Source**: Bloomberg, Federal Reserve, J.P. Morgan Asset Management, data as of 202402.16。

Percentage of commercial real estate loans in the balance sheets of small and large U.S. banks*

Source**: Federal Reserve, Bloomberg, J.P. Morgan Asset Management. *Refers to small and large chartered commercial banks in the United States. According to the Fed's definition, a large bank is defined as a bank in the top 25 by domestic assets, and a small bank is a bank outside the top 25. Data as of February 16, 2024.

From a profitability perspective, a number of macro headwinds also had an impact on regional banks' earnings and net interest margins. On the asset side, revenue was impacted by slower loan growth due to higher financing costs and tighter credit standards. On the liability side, higher deposit beta forces banks to maintain higher deposit rates to remain competitive, or risk asset loss.

How does this affect small-cap stocks?

On the one hand, regional banks account for about 8% of the Russell 2000 small-cap index (compared to 1% for the S&P 500). The financials sector is the second largest sector in the Russell 2000 index, accounting for 16% of the weighting. On the other hand, regional banks are also important funds for the economy**. Loans and leases provided by smaller banks account for about 32 per cent of the total outstanding loans and leases of domestic chartered commercial banks. They are also particularly important funds for small businesses**, with 69% of small business owners using small, regional or local banks as their primary funding**, compared to 17% of large banks and 14% of mid-sized banks, according to the latest NFIB survey.

Source**: Bloomberg, data as of 202312.31。

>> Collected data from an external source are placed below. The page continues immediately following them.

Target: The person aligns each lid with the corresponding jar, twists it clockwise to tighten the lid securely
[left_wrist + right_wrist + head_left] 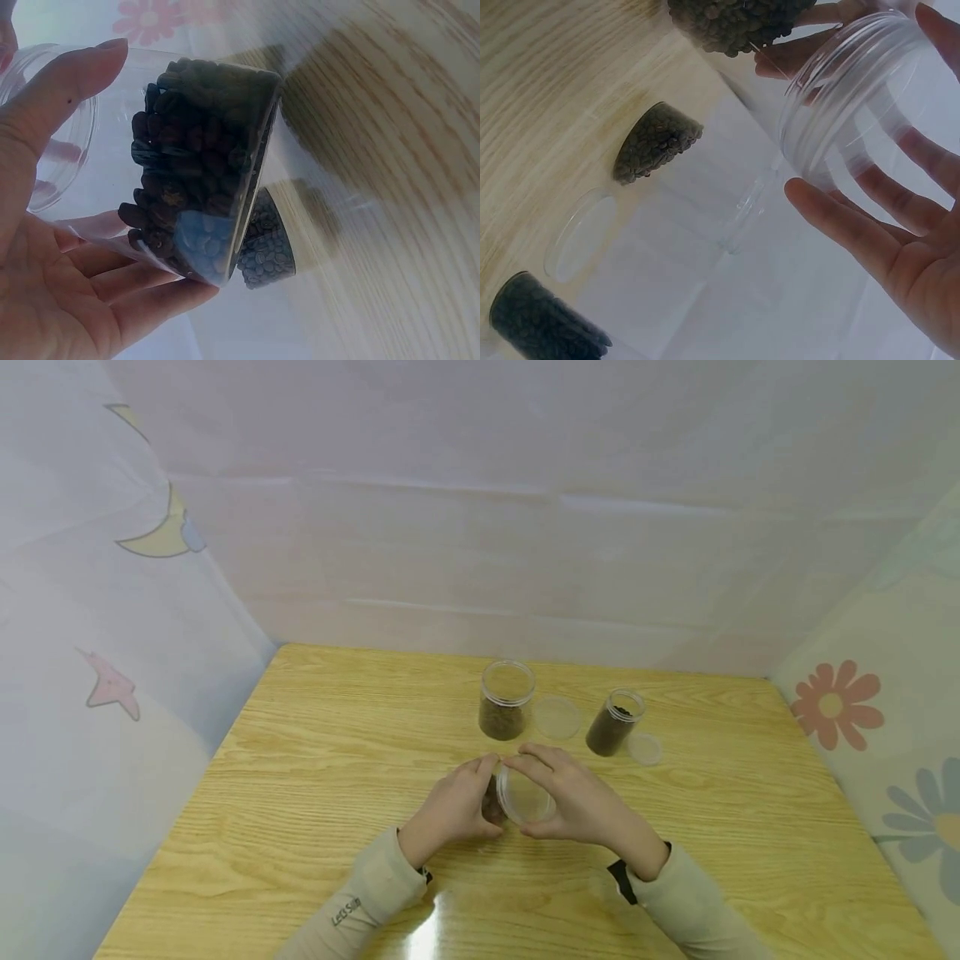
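Observation:
A clear jar part filled with dark brown coffee beans (pixel 199 142) lies tilted in my left hand (pixel 457 802), its mouth end toward the right. The left thumb is over its near side and the fingers curl beneath it. At the mouth end my right hand (pixel 573 793) curls thumb and fingers round a clear round lid (pixel 527 792). Screw ridges (pixel 840 82) show there in the right wrist view; I cannot tell whether the lid is threaded on. Fingers of the right hand show through the clear plastic.
Behind the hands stand a wider jar of beans (pixel 504 718) and a slimmer jar of beans (pixel 609 733), both uncovered. A larger clear lid (pixel 557 717) lies between them, and a smaller lid (pixel 645 748) to the right. Cloth walls border the wooden table (pixel 337 735).

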Demonstrator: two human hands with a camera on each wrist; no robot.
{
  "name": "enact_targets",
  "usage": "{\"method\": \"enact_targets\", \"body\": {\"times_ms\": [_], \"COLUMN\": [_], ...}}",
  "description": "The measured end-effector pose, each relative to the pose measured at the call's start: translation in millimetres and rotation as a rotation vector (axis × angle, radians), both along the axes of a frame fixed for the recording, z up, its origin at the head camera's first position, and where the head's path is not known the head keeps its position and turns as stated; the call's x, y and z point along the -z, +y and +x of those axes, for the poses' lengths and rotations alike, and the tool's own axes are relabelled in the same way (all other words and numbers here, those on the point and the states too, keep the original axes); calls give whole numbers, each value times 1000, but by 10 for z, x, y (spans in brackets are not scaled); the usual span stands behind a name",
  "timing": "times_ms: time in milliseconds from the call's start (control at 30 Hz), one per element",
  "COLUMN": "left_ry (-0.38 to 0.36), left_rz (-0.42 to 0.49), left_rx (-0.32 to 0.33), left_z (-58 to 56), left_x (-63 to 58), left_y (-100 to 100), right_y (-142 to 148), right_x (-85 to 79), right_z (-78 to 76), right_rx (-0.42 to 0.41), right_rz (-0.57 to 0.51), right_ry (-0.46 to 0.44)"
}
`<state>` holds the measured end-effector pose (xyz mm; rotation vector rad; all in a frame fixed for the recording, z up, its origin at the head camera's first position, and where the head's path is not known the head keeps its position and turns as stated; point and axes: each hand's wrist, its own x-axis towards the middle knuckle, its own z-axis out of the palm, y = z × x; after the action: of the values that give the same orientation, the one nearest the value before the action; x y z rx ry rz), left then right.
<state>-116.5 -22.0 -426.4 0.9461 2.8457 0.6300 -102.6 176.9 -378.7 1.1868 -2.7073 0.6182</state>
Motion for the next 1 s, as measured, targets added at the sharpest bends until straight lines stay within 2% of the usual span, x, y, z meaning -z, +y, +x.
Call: {"method": "enact_targets", "body": {"times_ms": [300,567,833,1000], "left_ry": [0,7,28,22], "left_rz": [-14,-13,-13,-8], "left_rx": [-13,-18,-17,-22], "left_z": [-5,2,9,15], "left_x": [14,16,21,15], "left_y": [14,26,30,37], "right_y": [-4,-23,-65,-95], "right_x": [6,23,55,61], "right_z": [-6,-8,19,46], "right_rx": [19,73,153,236], "right_rz": [-11,-21,-39,-23], "right_ry": [30,45,75,30]}}
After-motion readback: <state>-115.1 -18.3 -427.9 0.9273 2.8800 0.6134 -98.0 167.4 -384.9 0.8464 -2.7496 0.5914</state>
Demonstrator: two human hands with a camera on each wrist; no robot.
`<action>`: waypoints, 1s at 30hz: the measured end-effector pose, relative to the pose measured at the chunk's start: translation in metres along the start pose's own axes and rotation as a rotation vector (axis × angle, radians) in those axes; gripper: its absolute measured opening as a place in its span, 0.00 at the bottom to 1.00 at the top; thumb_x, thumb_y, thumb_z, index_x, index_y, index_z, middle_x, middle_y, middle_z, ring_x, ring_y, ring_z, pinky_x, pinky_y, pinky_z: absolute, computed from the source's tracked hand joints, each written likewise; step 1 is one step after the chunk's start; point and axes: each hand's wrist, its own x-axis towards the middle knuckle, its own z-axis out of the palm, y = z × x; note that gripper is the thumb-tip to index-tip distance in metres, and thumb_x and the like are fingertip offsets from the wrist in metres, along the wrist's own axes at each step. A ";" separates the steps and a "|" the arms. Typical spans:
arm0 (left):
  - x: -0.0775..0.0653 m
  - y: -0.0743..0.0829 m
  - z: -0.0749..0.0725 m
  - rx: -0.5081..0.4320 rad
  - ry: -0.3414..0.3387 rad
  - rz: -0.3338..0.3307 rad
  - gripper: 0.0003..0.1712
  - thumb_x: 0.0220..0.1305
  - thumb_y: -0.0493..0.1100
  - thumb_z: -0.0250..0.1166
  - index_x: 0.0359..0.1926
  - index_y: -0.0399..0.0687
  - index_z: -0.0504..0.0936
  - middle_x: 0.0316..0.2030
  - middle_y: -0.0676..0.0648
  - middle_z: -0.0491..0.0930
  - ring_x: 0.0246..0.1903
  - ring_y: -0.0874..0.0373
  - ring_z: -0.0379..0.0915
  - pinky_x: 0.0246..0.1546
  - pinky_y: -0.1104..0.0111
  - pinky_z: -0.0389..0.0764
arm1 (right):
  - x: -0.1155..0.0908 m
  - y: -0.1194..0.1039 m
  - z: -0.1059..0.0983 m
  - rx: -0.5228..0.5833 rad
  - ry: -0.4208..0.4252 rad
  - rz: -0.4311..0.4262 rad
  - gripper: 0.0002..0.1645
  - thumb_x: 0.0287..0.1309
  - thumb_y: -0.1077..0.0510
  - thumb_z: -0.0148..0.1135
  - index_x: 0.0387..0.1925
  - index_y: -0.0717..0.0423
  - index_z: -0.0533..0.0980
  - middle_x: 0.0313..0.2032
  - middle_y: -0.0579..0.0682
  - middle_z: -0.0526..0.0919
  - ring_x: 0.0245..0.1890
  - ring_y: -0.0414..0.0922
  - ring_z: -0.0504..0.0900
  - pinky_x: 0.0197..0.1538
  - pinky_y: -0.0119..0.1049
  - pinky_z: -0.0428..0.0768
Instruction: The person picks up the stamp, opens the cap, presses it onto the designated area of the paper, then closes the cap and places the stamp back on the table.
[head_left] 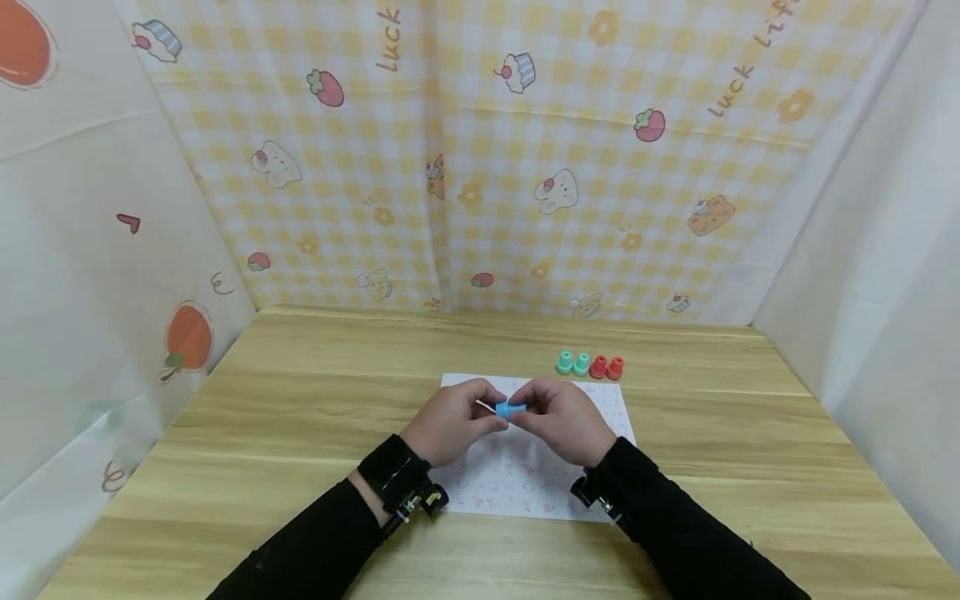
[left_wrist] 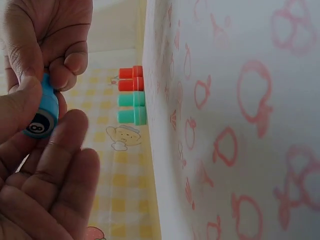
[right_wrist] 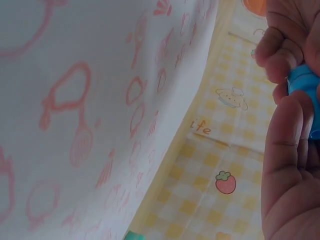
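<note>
Over the printed sheet (head_left: 517, 483), both hands come together on a small blue stamp (head_left: 507, 410). My left hand (head_left: 453, 421) pinches its wide end between thumb and forefinger. A thin white strip (head_left: 484, 406) shows between those fingers. From the other side my right hand (head_left: 566, 421) pinches the narrow end. In the left wrist view the blue stamp (left_wrist: 47, 107) turns its round dark face, with a pale mark, towards the camera. Fingers cover much of the blue stamp (right_wrist: 305, 85) in the right wrist view.
Two green stamps (head_left: 573, 363) and two red stamps (head_left: 606, 368) stand in a row just behind the sheet. Rows of pale red figures cover the paper. The wooden table (head_left: 315, 400) meets a checked cloth (head_left: 495, 208) at the back.
</note>
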 end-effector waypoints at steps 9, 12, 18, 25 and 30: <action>-0.001 -0.004 -0.010 0.220 0.035 -0.009 0.25 0.74 0.52 0.68 0.65 0.47 0.79 0.65 0.45 0.81 0.65 0.47 0.79 0.66 0.48 0.79 | 0.002 0.010 -0.025 -0.129 0.052 0.044 0.06 0.69 0.60 0.69 0.46 0.55 0.85 0.39 0.48 0.87 0.35 0.44 0.77 0.39 0.32 0.79; -0.002 -0.005 -0.014 0.289 0.061 -0.027 0.27 0.73 0.53 0.69 0.67 0.49 0.79 0.68 0.47 0.79 0.69 0.47 0.75 0.69 0.50 0.76 | 0.003 0.018 -0.040 -0.181 0.072 0.038 0.07 0.70 0.63 0.67 0.47 0.58 0.85 0.40 0.51 0.88 0.36 0.44 0.78 0.40 0.30 0.79; -0.001 -0.010 -0.025 0.389 0.053 -0.022 0.31 0.73 0.53 0.69 0.70 0.48 0.76 0.74 0.43 0.72 0.74 0.45 0.68 0.74 0.49 0.71 | 0.004 0.039 -0.076 -0.321 0.124 0.076 0.09 0.70 0.64 0.63 0.48 0.62 0.83 0.42 0.55 0.89 0.39 0.45 0.82 0.42 0.33 0.80; -0.001 -0.019 -0.040 0.494 0.040 -0.069 0.34 0.73 0.56 0.67 0.74 0.48 0.73 0.79 0.38 0.63 0.81 0.39 0.54 0.78 0.43 0.61 | 0.004 0.062 -0.115 -0.426 0.148 0.150 0.10 0.70 0.63 0.62 0.49 0.64 0.80 0.40 0.57 0.86 0.38 0.48 0.80 0.40 0.36 0.78; -0.002 -0.022 -0.049 0.562 0.031 -0.081 0.38 0.73 0.57 0.67 0.76 0.46 0.70 0.80 0.35 0.59 0.81 0.34 0.50 0.78 0.40 0.57 | 0.004 0.073 -0.133 -0.496 0.142 0.180 0.12 0.68 0.63 0.62 0.50 0.65 0.80 0.40 0.57 0.85 0.38 0.50 0.79 0.43 0.40 0.78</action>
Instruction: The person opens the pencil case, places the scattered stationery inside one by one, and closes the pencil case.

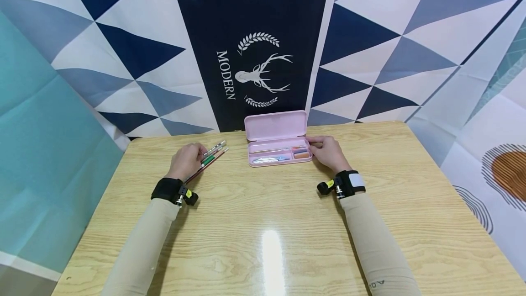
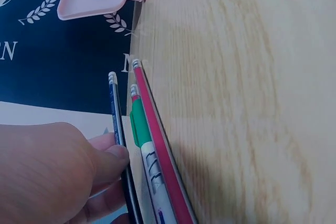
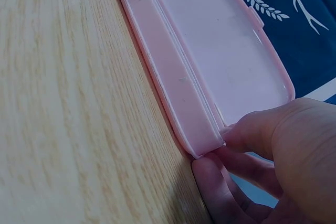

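A pink pencil case (image 1: 276, 125) stands with its lid raised near the table's back edge. My right hand (image 1: 328, 152) grips the case's right end, thumb at the rim, fingers against the outer side. Inside lie a slim long stick-like item (image 1: 271, 150), a blue-and-white item (image 1: 269, 160) and a small brown block (image 1: 301, 155). To the left of the case, my left hand (image 1: 186, 160) pinches a dark pencil (image 2: 116, 111) between thumb and fingers. Beside that pencil lie a green-and-white pen (image 2: 139, 121) and a red pencil (image 2: 151, 121); their lower ends run out of the left wrist view.
The wooden table (image 1: 230, 223) extends in front of both arms. Behind it hangs a patterned cloth (image 1: 255, 22), which meets the back edge close to the raised lid. A teal panel (image 1: 45, 159) borders the table's left side.
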Motion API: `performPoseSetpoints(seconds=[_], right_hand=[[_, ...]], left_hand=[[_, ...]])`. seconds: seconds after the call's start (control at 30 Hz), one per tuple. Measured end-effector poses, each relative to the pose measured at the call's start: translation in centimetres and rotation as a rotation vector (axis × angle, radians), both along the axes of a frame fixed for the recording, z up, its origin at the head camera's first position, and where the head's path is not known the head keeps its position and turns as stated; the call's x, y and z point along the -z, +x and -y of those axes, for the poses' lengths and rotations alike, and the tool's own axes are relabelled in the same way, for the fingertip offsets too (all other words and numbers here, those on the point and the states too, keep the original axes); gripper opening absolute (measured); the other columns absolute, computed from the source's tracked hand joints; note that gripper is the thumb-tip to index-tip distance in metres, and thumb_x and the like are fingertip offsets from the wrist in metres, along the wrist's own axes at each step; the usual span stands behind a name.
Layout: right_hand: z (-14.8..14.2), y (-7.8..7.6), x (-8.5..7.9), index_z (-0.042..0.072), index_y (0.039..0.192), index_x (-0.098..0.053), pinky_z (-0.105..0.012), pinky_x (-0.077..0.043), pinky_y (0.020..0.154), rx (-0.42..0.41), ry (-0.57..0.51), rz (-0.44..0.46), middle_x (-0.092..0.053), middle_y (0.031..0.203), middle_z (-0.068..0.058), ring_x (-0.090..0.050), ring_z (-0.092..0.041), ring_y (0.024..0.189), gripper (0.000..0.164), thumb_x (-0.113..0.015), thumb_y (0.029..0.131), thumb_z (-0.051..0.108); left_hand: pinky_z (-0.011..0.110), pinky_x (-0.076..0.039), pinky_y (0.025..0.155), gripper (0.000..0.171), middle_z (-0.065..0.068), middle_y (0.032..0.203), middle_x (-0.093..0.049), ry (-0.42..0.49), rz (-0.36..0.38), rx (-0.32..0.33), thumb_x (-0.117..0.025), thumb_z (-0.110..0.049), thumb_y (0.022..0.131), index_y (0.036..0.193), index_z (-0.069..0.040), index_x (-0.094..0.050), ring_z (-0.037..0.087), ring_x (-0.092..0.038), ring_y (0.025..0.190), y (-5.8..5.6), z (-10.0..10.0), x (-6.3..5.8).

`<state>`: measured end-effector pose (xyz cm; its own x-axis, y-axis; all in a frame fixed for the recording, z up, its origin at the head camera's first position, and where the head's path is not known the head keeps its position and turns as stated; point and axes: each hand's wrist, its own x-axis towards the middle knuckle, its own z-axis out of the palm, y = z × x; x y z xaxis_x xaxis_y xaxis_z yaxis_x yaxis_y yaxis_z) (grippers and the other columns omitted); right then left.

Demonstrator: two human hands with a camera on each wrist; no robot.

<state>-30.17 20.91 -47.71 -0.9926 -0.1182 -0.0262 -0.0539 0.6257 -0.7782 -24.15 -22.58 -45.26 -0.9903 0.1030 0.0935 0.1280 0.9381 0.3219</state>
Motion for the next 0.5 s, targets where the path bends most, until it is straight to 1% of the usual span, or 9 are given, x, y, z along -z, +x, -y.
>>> performPoseSetpoints(seconds=[0.2, 0.33, 0.5], right_hand=[[-0.03, 0.05, -0.08, 0.011, 0.134, -0.065, -0.05, -0.05, 0.097, 0.0, 0.002, 0.001, -0.06, 0.141, -0.02, -0.06, -0.033, 0.115, 0.036, -0.06, 0.098, 0.013], [-0.01, 0.02, -0.07, 0.011, 0.134, -0.065, -0.05, -0.05, 0.097, -0.001, 0.0, 0.002, -0.06, 0.141, -0.02, -0.06, -0.032, 0.116, 0.036, -0.06, 0.098, 0.013], [0.01, 0.01, -0.06, 0.01, 0.134, -0.065, -0.051, -0.051, 0.098, -0.005, -0.002, 0.0, -0.06, 0.141, -0.02, -0.061, -0.032, 0.117, 0.036, -0.06, 0.098, 0.013]], left_hand=[[0.044, -0.054, 0.068, 0.019, 0.014, 0.095, -0.068, -0.017, -0.058, -0.003, -0.063, 0.0, 0.092, 0.109, -0.004, -0.069, 0.028, -0.063, 0.081, -0.09, -0.23, -0.39], [0.046, -0.056, 0.072, 0.02, 0.014, 0.1, -0.069, -0.03, -0.091, -0.012, -0.063, 0.0, 0.092, 0.11, -0.005, -0.069, 0.03, -0.065, 0.088, -0.26, -0.34, -0.5], [0.047, -0.056, 0.072, 0.019, 0.014, 0.102, -0.07, -0.031, -0.119, -0.022, -0.063, -0.001, 0.092, 0.11, -0.005, -0.069, 0.03, -0.065, 0.089, -0.49, -0.46, -0.71]])
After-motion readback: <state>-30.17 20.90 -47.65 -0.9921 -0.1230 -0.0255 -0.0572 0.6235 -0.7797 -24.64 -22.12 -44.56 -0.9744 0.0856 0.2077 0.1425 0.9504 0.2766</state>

Due to the above-mentioned headwinds in terms of CRE loan concentration and profitability, coupled with higher regulatory hurdles, regional banks are likely to tighten lending if the pressure intensifies. At the moment, we do not see a significant risk of contagion. Falling interest rates and easing credit conditions could also play an important mitigating role, but this remains an area of risk to watch closely this year.

Investment implications

Looking ahead, while the widening range of the U.S. rally and favorable valuations are likely to benefit small-cap stocks, ** stocks look more attractive in terms of balance sheet quality and margins. In addition,Equities are also less susceptible to the potential outlook for regional banking weakness. The focus should be on quality and defensiveness for now, but once the Fed starts cutting rates and the impact is felt in the economy, the environment will be favorable for small-cap stocks.